After completing his secondary education at the Central Normal Higher School, Seoul in 1924, he soon made his start as a businessman. He returned to his hometown in 1926, and quickly went on to head the village's business cooperative union while also trading miscellaneous goods. The following year, he became head of the Dong-A Ilbo newspaper's branch office in Jisu. In 1931, he opened a store along with younger brother Koo Chul-hwoi in Jinju, South Gyeongsang. Things didn't go as planned, and it suffered huge losses. But instead of taking that first defeat to heart, he tried again by getting loans while putting up the family's property as collateral. His fortune began to build as a result of this trial and error.

As his businesses gradually expanded, in 1941 he made a sizeable contribution to the Korean provisional government in Shanghai through an independence fighter who visited him. His father had done the same a decade earlier, when he donated to the famous Korean independence fighter Kim Ku. When Korea regained its independence, he started to focus on expanding his businesses by relocating to Busan and beginning to import charcoal. His company became the first in the country to receive trade approval from the U.S. Army Ministry Government in Korea.

It was around this time that a relative of his wife, Huh Man-jung, visited him with his eldest son Huh Joon-gu, who had just returned from studying in Japan. The elder Huh asked if he could invest in his business in exchange for showing Huh's son the ropes of the business world. This was the beginning of the business partnership between the two families that lasted for decades. Not long after, he decided to accept his younger brother Koo Jung-hwoi's advice and started a cosmetics manufacturing business. This was the moment that today's LG Group was born. The group's first truly successful business, Lak Hui Chemical Industrial Corporation, opened in 1947. It began selling a new face cream called Lucky, which quickly sold out despite its relatively high price thanks to its high-quality ingredients. But though sales were soaring, because of a big problem with the cream's lid, many people were returning the product.

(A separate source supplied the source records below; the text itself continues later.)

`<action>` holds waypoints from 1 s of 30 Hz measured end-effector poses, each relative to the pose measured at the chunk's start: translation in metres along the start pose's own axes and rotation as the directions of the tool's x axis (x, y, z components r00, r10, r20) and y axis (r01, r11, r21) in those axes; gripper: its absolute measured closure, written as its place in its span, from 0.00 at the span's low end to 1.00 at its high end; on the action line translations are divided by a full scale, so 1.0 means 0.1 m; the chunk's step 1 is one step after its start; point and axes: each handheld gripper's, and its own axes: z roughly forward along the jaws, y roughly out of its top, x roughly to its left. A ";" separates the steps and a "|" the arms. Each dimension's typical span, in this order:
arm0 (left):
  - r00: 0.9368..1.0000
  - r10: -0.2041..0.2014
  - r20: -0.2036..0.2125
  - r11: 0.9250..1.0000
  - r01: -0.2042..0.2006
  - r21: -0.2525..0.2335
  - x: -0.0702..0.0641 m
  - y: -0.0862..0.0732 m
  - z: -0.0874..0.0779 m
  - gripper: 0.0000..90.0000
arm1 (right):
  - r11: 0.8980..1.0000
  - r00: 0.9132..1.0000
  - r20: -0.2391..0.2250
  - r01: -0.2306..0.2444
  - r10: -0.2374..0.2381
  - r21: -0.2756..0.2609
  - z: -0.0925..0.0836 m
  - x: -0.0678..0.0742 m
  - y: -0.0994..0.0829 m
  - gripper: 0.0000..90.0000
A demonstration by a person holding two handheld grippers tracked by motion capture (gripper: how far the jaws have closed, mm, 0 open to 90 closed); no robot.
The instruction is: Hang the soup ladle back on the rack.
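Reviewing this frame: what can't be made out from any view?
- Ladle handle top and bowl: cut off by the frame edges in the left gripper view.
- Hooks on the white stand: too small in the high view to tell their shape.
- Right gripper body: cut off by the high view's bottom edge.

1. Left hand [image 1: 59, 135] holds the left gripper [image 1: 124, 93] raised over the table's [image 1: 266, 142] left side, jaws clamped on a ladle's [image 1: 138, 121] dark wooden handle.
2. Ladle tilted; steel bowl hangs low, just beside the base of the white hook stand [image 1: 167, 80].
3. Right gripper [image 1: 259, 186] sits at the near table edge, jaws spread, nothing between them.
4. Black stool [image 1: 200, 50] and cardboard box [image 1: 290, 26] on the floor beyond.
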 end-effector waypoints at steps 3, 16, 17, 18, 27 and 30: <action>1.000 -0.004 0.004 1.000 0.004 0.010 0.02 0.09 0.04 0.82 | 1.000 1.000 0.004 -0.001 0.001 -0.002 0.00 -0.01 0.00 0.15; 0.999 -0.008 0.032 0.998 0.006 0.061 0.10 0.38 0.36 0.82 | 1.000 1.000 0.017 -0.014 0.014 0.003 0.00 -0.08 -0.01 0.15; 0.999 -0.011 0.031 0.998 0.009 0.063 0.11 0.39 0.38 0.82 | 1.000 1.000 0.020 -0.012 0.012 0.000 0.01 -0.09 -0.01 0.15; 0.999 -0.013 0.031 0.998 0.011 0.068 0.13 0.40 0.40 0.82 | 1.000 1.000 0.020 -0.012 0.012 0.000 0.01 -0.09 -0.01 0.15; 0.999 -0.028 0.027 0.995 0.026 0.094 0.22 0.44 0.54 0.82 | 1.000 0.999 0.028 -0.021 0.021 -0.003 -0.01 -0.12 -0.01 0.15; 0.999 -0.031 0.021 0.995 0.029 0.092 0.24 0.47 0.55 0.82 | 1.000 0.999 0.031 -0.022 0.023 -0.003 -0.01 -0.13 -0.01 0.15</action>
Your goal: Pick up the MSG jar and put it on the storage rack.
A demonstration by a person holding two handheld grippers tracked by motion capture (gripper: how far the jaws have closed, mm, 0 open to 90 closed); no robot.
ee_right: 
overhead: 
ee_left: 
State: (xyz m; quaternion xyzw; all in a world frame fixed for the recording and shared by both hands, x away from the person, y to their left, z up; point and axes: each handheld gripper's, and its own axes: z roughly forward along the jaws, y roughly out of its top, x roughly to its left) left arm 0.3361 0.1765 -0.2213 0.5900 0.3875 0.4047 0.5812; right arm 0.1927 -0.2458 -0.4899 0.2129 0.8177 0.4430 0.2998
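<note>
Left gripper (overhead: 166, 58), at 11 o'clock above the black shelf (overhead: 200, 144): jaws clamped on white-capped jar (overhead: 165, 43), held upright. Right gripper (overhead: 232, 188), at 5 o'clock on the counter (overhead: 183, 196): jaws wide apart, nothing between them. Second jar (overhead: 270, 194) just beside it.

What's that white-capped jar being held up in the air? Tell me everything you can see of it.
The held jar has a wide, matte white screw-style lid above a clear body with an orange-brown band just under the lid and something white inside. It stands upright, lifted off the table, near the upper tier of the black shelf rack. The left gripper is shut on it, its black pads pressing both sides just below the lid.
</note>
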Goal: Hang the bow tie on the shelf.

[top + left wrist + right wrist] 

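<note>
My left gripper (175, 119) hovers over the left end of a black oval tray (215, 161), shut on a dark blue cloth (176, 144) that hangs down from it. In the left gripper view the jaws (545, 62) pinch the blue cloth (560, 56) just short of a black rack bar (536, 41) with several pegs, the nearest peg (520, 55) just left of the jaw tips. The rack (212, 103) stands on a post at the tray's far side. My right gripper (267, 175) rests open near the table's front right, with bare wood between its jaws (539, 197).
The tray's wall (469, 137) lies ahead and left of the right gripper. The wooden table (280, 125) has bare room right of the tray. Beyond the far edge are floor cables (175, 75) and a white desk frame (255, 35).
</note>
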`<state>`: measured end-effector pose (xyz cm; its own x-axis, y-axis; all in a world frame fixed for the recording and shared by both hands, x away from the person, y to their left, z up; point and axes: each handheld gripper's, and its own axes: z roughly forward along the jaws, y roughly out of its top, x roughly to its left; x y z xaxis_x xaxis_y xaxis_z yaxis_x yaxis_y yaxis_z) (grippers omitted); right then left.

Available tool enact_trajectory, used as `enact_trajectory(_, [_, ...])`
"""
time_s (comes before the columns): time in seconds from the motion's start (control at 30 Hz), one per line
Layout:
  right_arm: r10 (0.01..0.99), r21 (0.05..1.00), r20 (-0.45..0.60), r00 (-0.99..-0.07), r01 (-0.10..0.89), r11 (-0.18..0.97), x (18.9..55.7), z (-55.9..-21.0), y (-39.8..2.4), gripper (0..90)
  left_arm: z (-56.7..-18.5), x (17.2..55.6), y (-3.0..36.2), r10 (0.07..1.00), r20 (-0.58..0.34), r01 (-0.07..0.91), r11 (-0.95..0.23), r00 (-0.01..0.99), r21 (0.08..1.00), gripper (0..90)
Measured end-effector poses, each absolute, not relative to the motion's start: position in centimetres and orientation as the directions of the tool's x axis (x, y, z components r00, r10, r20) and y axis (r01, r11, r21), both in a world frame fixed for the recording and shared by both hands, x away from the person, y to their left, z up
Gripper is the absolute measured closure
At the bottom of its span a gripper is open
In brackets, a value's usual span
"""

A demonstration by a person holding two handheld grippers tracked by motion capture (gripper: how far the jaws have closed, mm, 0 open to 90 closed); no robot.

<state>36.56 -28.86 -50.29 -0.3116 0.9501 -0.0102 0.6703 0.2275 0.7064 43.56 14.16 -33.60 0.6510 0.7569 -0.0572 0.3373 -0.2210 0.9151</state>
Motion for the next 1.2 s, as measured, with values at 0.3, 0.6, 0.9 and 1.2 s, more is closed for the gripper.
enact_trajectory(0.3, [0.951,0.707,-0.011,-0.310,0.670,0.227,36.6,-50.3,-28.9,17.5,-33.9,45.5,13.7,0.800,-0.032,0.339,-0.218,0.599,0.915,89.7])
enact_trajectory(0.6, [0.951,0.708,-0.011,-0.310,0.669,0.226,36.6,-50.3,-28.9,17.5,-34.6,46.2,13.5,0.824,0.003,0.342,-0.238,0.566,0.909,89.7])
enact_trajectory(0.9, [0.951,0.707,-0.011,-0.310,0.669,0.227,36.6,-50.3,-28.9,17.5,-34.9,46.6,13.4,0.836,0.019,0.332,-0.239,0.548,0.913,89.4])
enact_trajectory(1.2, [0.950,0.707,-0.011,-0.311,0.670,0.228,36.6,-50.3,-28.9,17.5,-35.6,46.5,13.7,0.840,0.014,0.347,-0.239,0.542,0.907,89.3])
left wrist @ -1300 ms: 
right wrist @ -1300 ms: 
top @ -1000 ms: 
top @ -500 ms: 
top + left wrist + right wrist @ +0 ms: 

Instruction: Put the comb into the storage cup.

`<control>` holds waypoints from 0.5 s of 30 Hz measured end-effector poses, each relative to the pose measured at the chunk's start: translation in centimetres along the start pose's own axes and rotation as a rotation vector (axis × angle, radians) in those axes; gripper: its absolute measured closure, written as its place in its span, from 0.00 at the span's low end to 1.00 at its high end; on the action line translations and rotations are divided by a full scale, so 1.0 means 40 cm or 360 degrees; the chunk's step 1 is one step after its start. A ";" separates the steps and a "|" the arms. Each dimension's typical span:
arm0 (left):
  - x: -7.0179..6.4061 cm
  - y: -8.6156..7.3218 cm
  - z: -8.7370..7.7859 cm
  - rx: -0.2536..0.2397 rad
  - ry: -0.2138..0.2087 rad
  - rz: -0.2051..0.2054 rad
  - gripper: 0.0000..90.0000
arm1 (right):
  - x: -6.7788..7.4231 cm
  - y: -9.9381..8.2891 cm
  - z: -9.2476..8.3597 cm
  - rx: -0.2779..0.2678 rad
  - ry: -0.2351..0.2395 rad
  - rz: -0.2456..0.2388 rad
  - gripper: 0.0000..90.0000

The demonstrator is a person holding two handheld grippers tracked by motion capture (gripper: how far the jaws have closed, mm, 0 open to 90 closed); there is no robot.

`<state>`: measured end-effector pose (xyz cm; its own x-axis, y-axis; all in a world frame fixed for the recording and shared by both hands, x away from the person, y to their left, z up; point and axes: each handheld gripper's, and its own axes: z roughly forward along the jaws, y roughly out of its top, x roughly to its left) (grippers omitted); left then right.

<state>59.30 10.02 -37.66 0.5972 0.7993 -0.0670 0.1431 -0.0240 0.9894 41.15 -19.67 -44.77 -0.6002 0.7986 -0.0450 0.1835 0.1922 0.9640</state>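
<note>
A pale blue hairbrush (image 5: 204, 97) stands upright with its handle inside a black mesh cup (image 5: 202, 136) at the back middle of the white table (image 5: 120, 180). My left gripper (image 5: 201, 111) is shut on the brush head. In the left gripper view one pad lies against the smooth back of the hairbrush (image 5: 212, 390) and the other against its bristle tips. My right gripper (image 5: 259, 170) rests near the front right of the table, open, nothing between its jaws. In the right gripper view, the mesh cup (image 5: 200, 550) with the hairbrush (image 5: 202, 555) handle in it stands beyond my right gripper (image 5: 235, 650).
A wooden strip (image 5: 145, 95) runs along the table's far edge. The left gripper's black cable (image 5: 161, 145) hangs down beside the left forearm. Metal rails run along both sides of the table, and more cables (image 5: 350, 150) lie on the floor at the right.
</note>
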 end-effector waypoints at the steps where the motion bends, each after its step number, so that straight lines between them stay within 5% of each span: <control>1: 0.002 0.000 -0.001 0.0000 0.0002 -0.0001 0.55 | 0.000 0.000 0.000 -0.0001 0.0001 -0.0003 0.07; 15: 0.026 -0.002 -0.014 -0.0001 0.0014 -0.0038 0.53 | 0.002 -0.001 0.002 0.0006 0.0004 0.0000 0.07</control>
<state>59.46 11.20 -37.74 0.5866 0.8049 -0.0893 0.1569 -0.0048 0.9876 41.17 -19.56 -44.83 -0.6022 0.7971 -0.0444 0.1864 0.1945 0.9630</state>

His solution was to use plastic for the lid, even though the material wasn't common in Korea. In September 1952, he opened a plastics plant in Busan and started manufacturing plastic hairbrushes, which also became a huge hit. Within two months, he had to add additional manufacturing machines to meet explosive demand, and also started making new products like toothbrushes and washbowls. In 1953 he succeeded in establishing Lak Hui Industrial Co. Ltd. But his ambitions didn't stop there. In 1958, he started Goldstar, which later became LG Electronics. Goldstar immediately began developing a radio, and in 1959, Korea's first homemade radio started rolling off the production line. He then started producing phones, fans, air conditioners, TVs, and refrigerators. He also produced Lucky Sodo toothpaste, toothbrush, soap and synthetic detergent for the first time in Korea. On the other hand, he was president of Busan International Newspaper and Federation of Korean Industries.

Koo In-hwoi died at his home in Seoul, South Korea, on December 31, 1969. He was 62.